Voice/Vision Holocaust Survivor Oral History Archive

Albert Fein - February 19, 2005


It's a busy day.

So, you know, uh, my mother, she came--she was born in Austria, in Vienna. My father was born in a small town in Zhendovitse, okay? His father was, I don't know, he says he was a rabbi. He was a rabbi or he was not a rabbi, I don't know. He passed, passed away in 1914, because my uncle--the second uncle who used to live here, he was born after my grandfather passed away. This happened with him, he had appendix. In a small town, there was not a thing, so they took him on a wagon with horse and drove him to ??? Before they get to ??? he passed away. It opened, you know, he got infected. So, that's how the thing was. I don't know what he was really. I know he was teaching a cheder in this little town.

That marriage must have been unusual, a Viennese woman and a small-town Polish Orthodox Jew.

Yes, only, you know, my mom always was singing, Die Liebe, die Liebe ist eine himmlische Macht. That's why we learned German and this is--I understand. They fall in love and, you know...

And what did he do? What did your father do?

My father was, for profession, he was a baker.


The problem was he didn't have citizenship and they didn't allow him to open his own bakery.
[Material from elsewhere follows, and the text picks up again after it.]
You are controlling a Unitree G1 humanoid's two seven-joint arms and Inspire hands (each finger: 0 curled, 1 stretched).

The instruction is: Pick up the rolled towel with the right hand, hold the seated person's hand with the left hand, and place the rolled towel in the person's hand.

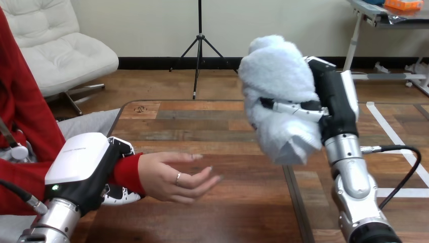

So he was working and not working--he was more not working than working. My mom, she was tutoring German and uh, English and French language. She was always, you know, from Austria, and here--they are both in Czechoslovakia, didn't have citizenship, and they have a problem, you know? Only they struggle and brought us up.

Well, they sent you to private school. That was...

Yeah, no, you know, they teach privately, that's all. My father was doing whatever he could do--what he could get, and my mother was tutoring and running a household.